> **Prompt**: The full listing below is to be written out exactly.

> **Dataset section**:
_____

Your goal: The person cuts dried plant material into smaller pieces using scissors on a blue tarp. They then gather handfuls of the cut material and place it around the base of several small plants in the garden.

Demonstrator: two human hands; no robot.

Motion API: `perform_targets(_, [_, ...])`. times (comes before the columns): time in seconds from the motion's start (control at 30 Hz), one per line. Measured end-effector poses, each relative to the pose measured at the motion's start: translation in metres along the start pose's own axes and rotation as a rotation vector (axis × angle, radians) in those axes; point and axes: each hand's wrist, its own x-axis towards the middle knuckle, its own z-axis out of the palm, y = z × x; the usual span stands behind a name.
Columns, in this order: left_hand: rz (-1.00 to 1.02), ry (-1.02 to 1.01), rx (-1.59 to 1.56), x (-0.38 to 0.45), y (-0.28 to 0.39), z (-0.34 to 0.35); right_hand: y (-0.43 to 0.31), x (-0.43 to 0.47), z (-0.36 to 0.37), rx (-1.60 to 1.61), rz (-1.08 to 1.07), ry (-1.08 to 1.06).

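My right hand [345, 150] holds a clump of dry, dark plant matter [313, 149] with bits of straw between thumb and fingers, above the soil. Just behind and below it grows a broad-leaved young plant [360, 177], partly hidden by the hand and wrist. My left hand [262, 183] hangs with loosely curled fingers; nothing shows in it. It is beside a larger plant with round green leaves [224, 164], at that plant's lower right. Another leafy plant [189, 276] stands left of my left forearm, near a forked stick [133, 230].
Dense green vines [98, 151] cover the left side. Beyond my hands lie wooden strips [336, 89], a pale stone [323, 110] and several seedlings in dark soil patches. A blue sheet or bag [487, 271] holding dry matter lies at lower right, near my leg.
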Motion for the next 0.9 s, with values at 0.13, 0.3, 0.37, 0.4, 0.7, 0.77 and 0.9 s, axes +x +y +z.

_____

> **Solved problem**:
Your goal: The person cuts dried plant material into smaller pieces using scissors on a blue tarp. They then gather handfuls of the cut material and place it around the base of several small plants in the garden.

Demonstrator: two human hands; no robot.

Motion API: `perform_targets(_, [_, ...])`. times (comes before the columns): time in seconds from the motion's start (control at 30 Hz), one per line. Measured end-effector poses, each relative to the pose measured at the motion's start: translation in metres along the start pose's own axes and rotation as a rotation vector (axis × angle, radians) in those axes; point and axes: each hand's wrist, its own x-axis towards the middle knuckle, its own z-axis out of the palm, y = z × x; the usual span stands behind a name.
Columns, in this order: left_hand: rz (-1.00 to 1.02), ry (-1.02 to 1.01), rx (-1.59 to 1.56), x (-0.38 to 0.45), y (-0.28 to 0.39), z (-0.34 to 0.35); right_hand: y (-0.43 to 0.31), x (-0.43 to 0.47), z (-0.36 to 0.37), rx (-1.60 to 1.61), rz (-1.08 to 1.07), ry (-1.08 to 1.06).

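My right hand [345, 150] holds a clump of dry, dark plant matter [313, 149] with bits of straw between thumb and fingers, above the soil. Just behind and below it grows a broad-leaved young plant [360, 177], partly hidden by the hand and wrist. My left hand [262, 183] hangs with loosely curled fingers; nothing shows in it. It is beside a larger plant with round green leaves [224, 164], at that plant's lower right. Another leafy plant [189, 276] stands left of my left forearm, near a forked stick [133, 230].
Dense green vines [98, 151] cover the left side. Beyond my hands lie wooden strips [336, 89], a pale stone [323, 110] and several seedlings in dark soil patches. A blue sheet or bag [487, 271] holding dry matter lies at lower right, near my leg.
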Motion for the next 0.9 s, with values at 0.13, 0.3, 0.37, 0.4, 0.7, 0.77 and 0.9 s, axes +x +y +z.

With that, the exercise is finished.